アメリカだけでなく、EUも理科離れの現状を危惧して、2001 年に「Science and Society Action Plan」を策定して、三つの基本的政策を提示しました。その1は、「科学技術という文化を欧州に育成すること」そして、「科学技術を市民にとって身近なものにすること」3つ目に「政策決定に科学の知識を活用すること」という内容です。このようなことを提示したのは、次のような認識があったからです。「市民が科学に対して積極的な理解を示さないこと」「女性は科学に向いていないという型にはまった考え方が女性を科学から遠ざけていること」「若者にとって科学研究の道を進むことが魅力的でなくなっており、将来、科学者や技術者の不足が危惧されること」などの認識が根底にあったからです。
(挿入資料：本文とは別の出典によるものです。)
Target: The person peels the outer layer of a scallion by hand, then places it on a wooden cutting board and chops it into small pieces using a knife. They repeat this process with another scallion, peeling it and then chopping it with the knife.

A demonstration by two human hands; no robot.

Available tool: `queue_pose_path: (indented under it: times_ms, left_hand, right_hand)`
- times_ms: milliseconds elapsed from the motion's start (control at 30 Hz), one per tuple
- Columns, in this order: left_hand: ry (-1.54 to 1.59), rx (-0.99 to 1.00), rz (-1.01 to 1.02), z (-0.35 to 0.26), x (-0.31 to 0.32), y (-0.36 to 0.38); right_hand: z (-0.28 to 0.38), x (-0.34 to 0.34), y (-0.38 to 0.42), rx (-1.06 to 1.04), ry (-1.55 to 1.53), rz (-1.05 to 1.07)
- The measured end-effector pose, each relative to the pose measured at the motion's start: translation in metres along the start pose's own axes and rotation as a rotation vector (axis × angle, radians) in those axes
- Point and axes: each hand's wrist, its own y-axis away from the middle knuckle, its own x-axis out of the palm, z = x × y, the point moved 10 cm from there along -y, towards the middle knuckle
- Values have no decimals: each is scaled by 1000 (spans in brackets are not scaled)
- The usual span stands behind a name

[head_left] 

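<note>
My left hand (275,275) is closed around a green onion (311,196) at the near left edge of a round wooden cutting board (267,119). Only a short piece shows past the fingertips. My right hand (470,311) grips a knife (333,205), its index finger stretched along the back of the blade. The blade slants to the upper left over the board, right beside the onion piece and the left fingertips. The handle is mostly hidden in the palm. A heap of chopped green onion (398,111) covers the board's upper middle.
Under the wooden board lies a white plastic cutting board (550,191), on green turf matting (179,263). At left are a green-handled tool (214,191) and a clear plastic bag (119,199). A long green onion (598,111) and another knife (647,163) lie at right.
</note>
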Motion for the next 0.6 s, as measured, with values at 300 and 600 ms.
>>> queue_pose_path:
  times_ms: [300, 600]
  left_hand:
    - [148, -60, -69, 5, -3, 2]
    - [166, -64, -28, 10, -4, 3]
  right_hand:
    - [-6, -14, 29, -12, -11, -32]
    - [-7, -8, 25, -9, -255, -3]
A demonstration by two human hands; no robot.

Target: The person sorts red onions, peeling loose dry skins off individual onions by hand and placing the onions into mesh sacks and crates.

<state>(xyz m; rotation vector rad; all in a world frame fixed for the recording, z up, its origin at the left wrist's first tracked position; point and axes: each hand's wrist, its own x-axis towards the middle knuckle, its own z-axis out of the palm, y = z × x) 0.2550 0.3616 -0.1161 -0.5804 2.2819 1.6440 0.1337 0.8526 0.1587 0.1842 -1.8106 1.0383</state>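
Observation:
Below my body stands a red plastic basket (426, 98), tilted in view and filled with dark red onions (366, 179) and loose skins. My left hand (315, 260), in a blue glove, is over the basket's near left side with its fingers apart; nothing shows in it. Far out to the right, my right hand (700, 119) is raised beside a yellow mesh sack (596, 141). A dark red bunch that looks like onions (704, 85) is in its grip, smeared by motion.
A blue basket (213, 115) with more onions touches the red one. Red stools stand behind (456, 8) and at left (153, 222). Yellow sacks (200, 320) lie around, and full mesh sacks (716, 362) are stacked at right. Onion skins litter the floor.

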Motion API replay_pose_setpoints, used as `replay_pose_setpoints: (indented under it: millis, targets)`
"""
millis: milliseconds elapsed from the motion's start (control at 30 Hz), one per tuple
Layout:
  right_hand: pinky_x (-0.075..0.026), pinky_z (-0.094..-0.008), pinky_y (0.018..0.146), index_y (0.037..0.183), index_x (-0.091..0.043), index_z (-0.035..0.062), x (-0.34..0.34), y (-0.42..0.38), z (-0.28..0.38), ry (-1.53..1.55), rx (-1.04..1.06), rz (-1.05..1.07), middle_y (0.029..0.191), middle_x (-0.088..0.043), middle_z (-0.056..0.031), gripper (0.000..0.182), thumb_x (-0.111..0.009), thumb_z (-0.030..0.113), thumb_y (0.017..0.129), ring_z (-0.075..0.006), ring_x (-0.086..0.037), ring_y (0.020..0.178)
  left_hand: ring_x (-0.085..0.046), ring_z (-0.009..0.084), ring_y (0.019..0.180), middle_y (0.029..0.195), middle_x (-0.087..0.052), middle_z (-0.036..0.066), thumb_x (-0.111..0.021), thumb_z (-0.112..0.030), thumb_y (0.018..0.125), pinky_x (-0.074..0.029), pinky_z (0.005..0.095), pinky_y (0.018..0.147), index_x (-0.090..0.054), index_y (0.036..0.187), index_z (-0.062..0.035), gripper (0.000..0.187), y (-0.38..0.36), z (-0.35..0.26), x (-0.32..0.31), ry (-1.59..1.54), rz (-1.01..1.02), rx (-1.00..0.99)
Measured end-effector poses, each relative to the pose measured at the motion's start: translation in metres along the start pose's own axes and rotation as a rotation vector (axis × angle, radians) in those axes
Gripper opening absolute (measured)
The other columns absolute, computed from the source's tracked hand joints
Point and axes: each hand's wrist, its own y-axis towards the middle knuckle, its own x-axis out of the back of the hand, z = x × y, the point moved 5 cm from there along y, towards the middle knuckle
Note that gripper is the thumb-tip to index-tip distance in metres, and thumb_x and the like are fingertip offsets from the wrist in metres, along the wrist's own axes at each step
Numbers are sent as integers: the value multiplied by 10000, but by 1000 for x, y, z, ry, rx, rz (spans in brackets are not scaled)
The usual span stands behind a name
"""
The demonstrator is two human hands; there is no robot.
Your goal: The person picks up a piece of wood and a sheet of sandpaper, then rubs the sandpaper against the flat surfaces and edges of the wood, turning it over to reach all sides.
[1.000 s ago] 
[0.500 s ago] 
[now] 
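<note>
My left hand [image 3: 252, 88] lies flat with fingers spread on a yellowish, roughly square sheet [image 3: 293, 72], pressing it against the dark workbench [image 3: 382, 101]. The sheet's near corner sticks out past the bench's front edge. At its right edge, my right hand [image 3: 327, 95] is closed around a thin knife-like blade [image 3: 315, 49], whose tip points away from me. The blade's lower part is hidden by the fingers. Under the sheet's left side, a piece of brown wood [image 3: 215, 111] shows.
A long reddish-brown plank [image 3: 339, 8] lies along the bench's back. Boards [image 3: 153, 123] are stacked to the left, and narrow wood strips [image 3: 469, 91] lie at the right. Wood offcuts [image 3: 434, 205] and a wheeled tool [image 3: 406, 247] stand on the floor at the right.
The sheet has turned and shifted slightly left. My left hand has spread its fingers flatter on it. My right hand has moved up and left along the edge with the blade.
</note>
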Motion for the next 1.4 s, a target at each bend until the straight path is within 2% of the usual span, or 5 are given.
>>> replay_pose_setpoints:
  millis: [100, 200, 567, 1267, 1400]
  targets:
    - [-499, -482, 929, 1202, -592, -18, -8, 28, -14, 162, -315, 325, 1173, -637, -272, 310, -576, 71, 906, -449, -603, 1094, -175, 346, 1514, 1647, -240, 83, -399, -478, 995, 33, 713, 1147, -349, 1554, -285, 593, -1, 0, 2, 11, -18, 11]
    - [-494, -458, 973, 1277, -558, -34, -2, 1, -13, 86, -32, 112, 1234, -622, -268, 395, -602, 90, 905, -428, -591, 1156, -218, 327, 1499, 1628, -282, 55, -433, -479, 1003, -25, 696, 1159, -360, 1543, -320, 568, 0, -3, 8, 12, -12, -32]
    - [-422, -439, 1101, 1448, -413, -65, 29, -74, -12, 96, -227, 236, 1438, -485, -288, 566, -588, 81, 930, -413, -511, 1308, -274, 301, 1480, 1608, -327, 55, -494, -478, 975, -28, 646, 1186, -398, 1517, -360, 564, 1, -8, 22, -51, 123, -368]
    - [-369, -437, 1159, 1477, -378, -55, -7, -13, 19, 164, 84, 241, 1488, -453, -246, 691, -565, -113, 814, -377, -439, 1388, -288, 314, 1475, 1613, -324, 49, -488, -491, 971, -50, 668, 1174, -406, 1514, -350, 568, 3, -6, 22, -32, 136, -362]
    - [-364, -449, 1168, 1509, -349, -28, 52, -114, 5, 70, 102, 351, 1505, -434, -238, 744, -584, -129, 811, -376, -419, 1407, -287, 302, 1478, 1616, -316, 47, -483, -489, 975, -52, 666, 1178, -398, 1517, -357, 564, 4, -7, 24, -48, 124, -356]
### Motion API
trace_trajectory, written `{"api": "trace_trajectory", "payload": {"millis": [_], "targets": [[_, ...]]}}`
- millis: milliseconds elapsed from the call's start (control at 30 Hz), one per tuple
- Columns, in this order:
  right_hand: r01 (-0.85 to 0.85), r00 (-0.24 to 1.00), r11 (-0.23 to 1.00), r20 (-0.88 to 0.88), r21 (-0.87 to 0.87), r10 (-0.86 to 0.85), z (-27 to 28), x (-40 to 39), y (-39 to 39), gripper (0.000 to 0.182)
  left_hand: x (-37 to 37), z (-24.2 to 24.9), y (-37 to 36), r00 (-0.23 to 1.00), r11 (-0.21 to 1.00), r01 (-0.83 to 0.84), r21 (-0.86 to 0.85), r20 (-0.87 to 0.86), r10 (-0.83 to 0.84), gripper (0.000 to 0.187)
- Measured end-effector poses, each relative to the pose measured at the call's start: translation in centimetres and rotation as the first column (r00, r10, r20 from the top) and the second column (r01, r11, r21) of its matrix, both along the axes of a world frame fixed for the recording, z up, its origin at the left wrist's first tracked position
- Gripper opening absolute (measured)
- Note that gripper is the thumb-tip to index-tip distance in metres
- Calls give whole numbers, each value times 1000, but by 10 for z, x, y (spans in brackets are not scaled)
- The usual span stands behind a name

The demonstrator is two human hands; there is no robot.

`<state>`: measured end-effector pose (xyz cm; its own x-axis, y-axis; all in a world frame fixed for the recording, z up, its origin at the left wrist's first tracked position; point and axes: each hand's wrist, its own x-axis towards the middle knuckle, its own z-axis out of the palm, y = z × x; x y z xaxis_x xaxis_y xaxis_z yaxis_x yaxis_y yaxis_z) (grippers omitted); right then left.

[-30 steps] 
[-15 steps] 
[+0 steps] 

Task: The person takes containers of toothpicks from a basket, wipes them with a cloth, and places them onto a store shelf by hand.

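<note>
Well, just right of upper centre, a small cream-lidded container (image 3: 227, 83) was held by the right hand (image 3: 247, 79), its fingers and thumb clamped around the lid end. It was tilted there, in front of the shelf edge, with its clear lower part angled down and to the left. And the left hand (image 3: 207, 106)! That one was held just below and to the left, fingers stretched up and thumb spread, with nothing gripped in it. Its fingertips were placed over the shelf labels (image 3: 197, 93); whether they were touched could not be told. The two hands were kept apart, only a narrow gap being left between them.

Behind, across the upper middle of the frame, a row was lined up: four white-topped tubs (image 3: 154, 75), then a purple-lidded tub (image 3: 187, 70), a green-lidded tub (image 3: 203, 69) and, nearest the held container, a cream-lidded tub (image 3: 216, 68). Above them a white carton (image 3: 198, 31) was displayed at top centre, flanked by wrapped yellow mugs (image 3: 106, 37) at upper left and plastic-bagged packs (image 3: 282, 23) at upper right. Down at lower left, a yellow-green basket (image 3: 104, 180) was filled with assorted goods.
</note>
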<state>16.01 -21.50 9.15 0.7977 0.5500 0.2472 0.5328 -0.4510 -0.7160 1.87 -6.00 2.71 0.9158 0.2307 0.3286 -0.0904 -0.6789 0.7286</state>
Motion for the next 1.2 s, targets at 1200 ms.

子どもに科学する心を育てる施策は簡単ではありません。それは、今の子どもたちは、便利で豊かな環境の中で生まれ育ち、生活を支えている科学技術のほとんどは、自分たちの目では見ることができないため、科学技術の必要性をあまり感じなくなっているからだと言われています。このような現代の子どもに昔と同じメニューの実験をやらせて、40 ~50 年前の子どもと同じ好奇心や興味を抱くことを期待しても、それは無理なのです。
東京大学大学院教授の清水誠氏は、「20世紀は「科学する心」が必要性や好奇心から生まれてくる時代だったが、現代は子どもにとって科学への必要性が感じられず、神秘さや不思議さに好奇心を持ちにくい社会環境にあるため、20 世紀的な意味での「科学する心」はもはや芽生えにくい」と指摘しています。そこで、21世紀型の「科学する心」をどう芽生えさせるかを考えなければなりません。
例えばロボットは、今の子どもに科学技術の面白さと夢を抱かせ、その夢の実現のために理科や数学の勉強が大事ということをアピールしやすい分野であるのではないかと言われています。千葉工業大学未来ロボット技術研究センター所長の古田貴之氏は、「ロボットは物理や化学や数学の集大成で、ロボットを見せれば、『こんな所に数学が、こんな所に物理が使われている』といったことが見える。だから、夢のロボットをつくるために理科や数学をがんばって勉強しようというモチベーションがわきやすい」と語っています。このように、現代の子どもにとって、「科学する心」を芽生えさせるための格好のテーマを見つけていかなければならないのです。
21世紀は何をするにも難しい時代ですね。それでも、子ども達にとって最高の瞬間を与えていきたいと思っています。次回の「サイエンス」の時間も何が出てくるかこうご期待。